▶ [ACTION ITEM] Return all lines of the data in which the string "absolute" occurs.

━━━━━ INPUT RECORDS

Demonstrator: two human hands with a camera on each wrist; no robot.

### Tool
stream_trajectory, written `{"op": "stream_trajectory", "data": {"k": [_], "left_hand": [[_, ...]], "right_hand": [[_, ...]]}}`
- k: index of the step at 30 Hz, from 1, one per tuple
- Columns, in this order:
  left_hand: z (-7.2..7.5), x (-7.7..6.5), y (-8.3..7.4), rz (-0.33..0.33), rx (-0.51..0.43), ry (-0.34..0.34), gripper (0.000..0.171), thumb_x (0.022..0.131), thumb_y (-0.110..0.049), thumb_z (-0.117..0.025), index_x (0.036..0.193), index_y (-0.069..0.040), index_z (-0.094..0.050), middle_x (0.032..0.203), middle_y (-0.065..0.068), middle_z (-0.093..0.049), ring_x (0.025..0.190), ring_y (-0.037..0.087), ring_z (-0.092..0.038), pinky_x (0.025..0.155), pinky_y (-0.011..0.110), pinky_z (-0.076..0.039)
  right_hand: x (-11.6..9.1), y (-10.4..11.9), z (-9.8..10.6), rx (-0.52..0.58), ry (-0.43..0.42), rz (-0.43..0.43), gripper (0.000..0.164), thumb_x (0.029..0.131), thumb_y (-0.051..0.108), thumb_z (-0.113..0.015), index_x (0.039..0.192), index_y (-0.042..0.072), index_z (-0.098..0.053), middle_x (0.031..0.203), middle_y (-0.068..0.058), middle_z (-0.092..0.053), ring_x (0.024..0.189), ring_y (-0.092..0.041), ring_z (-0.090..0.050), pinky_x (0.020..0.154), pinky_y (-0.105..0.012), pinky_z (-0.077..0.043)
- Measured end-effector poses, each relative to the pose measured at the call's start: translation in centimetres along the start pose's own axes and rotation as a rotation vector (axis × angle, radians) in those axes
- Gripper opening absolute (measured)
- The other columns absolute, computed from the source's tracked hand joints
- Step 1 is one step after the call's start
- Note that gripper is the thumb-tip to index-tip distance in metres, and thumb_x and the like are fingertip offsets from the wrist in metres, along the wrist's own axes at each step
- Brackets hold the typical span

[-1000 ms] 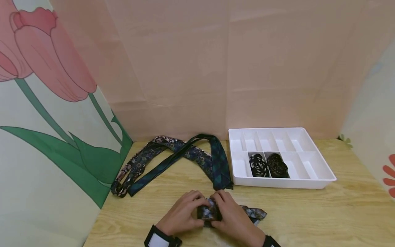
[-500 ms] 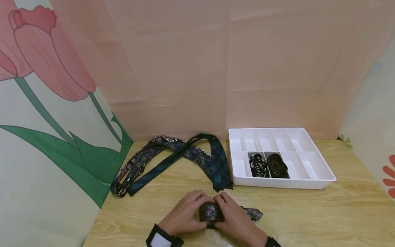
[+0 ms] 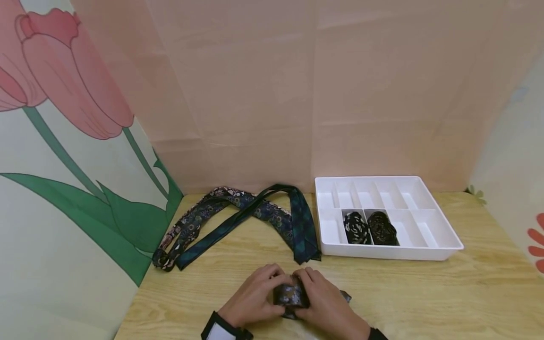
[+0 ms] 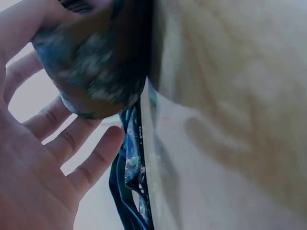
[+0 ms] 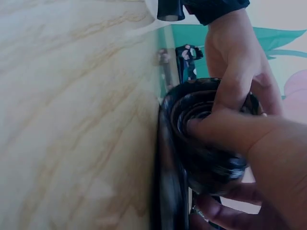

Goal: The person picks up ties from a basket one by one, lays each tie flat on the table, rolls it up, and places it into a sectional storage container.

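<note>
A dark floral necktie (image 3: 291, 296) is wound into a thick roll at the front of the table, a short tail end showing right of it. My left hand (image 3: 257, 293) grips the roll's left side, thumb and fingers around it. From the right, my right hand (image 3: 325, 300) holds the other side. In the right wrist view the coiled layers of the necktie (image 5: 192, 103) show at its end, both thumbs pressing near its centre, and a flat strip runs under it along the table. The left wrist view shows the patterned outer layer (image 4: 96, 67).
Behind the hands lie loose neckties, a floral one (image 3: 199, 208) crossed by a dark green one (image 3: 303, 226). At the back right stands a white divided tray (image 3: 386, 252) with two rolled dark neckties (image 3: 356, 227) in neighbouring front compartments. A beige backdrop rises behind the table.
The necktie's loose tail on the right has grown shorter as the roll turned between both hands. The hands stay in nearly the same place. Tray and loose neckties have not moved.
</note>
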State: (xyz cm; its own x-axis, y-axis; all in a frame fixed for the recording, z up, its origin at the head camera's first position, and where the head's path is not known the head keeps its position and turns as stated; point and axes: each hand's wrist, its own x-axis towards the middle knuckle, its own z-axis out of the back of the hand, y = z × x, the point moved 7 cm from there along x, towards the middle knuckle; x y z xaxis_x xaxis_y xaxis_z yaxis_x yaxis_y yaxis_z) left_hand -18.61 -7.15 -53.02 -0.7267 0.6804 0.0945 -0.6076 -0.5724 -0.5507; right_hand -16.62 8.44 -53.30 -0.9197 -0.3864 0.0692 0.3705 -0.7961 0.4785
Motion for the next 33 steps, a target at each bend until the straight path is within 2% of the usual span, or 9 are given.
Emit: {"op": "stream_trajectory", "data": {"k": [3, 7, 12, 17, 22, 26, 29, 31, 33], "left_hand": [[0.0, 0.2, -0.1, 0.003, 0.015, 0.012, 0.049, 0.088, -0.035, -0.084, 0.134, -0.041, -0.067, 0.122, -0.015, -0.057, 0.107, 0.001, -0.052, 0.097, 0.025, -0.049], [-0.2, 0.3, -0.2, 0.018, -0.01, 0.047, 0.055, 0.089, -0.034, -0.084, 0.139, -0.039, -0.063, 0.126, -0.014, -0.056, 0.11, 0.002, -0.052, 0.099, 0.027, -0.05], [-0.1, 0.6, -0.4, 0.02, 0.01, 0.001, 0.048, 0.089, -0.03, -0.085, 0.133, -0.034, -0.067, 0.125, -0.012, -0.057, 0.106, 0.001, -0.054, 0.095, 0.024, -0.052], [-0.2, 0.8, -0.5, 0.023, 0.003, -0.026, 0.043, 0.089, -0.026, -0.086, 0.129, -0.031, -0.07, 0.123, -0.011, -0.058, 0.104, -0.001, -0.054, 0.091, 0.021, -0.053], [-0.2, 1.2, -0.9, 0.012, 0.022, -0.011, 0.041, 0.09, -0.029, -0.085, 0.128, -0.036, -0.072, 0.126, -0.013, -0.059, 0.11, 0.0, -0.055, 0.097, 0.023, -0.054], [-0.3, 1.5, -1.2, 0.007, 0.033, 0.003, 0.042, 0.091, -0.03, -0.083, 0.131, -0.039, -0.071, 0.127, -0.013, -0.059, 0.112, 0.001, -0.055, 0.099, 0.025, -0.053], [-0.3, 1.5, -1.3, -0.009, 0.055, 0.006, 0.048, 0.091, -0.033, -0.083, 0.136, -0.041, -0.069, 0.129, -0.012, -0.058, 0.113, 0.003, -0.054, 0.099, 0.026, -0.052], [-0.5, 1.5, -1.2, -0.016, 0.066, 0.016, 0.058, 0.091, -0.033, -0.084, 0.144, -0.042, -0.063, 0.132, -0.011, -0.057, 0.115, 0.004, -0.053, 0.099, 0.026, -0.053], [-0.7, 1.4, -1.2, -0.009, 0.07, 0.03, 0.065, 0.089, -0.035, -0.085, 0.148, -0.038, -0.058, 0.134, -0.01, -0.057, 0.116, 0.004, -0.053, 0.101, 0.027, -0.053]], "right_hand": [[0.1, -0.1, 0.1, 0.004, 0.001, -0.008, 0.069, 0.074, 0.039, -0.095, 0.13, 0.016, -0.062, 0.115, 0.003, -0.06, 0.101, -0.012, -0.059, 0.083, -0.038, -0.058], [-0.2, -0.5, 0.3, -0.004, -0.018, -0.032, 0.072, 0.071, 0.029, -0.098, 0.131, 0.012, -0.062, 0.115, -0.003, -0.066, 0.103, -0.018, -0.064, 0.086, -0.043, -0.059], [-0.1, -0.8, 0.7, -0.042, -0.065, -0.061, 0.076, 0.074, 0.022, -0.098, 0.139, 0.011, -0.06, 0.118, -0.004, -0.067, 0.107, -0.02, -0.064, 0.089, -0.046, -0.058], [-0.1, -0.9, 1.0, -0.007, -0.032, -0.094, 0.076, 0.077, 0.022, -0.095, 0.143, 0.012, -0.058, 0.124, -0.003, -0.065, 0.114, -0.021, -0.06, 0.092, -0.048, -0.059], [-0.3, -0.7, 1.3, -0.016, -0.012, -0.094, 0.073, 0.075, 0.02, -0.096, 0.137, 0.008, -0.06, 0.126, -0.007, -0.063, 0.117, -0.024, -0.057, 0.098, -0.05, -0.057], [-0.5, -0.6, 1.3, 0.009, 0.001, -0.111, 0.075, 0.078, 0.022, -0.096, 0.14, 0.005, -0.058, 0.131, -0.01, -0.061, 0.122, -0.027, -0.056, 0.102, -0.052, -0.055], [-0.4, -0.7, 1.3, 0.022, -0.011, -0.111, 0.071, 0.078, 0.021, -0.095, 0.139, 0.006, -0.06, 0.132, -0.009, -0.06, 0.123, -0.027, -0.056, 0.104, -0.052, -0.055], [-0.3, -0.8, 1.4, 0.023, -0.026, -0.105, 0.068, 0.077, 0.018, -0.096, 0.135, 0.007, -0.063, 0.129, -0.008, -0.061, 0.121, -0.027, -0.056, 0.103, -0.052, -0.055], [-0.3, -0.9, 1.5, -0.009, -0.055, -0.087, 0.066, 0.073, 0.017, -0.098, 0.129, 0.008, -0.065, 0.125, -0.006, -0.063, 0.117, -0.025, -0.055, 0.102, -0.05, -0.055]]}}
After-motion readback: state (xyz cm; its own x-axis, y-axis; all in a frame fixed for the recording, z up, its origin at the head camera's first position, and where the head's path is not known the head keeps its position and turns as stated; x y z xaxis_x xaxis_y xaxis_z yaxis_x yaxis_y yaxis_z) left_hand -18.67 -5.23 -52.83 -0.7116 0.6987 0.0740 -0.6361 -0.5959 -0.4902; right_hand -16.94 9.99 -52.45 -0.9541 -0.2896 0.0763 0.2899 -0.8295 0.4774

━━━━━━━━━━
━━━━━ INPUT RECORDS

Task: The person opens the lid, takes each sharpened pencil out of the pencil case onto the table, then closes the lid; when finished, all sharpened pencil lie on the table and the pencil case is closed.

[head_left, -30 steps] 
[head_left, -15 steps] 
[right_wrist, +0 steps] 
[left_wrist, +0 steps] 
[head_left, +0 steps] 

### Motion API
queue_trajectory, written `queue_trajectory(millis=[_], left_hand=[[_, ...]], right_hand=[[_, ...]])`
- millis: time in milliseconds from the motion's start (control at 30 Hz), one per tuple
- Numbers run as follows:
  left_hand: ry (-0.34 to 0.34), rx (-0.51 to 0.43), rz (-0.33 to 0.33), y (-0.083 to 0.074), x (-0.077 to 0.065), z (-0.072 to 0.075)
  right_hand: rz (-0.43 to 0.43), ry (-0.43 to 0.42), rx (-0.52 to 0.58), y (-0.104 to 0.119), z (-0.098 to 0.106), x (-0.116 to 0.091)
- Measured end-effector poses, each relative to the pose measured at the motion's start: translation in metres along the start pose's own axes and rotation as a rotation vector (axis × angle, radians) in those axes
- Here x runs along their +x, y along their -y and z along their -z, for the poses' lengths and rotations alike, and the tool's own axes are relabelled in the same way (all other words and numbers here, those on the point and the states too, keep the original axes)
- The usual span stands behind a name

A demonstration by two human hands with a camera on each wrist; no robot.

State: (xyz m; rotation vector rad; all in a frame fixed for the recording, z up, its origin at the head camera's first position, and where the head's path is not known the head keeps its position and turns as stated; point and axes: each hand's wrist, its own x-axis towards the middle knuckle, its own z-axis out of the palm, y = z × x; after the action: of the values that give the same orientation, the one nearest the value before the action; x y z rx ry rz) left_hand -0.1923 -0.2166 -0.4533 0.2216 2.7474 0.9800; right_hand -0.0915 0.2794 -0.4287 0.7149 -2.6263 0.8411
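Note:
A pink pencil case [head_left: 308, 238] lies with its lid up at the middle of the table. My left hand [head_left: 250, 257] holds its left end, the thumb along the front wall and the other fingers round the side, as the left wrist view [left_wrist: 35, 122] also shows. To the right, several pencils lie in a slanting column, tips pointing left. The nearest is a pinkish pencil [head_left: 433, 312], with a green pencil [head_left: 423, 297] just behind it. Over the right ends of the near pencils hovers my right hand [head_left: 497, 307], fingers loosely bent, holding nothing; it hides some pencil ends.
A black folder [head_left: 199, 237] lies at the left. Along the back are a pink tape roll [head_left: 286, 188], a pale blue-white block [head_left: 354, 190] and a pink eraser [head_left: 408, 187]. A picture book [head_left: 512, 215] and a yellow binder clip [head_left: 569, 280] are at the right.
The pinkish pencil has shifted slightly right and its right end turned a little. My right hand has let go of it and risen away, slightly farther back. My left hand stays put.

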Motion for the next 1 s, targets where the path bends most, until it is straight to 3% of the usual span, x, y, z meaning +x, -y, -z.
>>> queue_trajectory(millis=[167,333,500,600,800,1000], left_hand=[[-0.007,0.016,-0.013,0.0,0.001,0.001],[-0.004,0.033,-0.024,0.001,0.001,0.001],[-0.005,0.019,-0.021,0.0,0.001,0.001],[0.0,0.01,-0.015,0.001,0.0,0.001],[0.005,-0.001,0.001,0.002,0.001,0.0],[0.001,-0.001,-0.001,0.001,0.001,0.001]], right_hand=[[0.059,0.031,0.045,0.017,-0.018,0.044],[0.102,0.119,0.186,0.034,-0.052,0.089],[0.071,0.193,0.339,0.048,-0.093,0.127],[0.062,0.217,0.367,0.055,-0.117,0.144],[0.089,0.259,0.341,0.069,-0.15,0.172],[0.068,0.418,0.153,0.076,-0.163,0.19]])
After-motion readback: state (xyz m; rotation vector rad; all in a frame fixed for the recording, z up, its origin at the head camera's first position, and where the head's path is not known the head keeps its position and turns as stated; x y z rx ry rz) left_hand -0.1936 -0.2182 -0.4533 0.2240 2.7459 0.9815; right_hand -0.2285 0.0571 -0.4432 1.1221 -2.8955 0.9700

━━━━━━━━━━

▶ [RESULT OF THIS EXERCISE]
- Gripper opening absolute (measured)
- The other columns absolute, computed from the source's tracked hand joints

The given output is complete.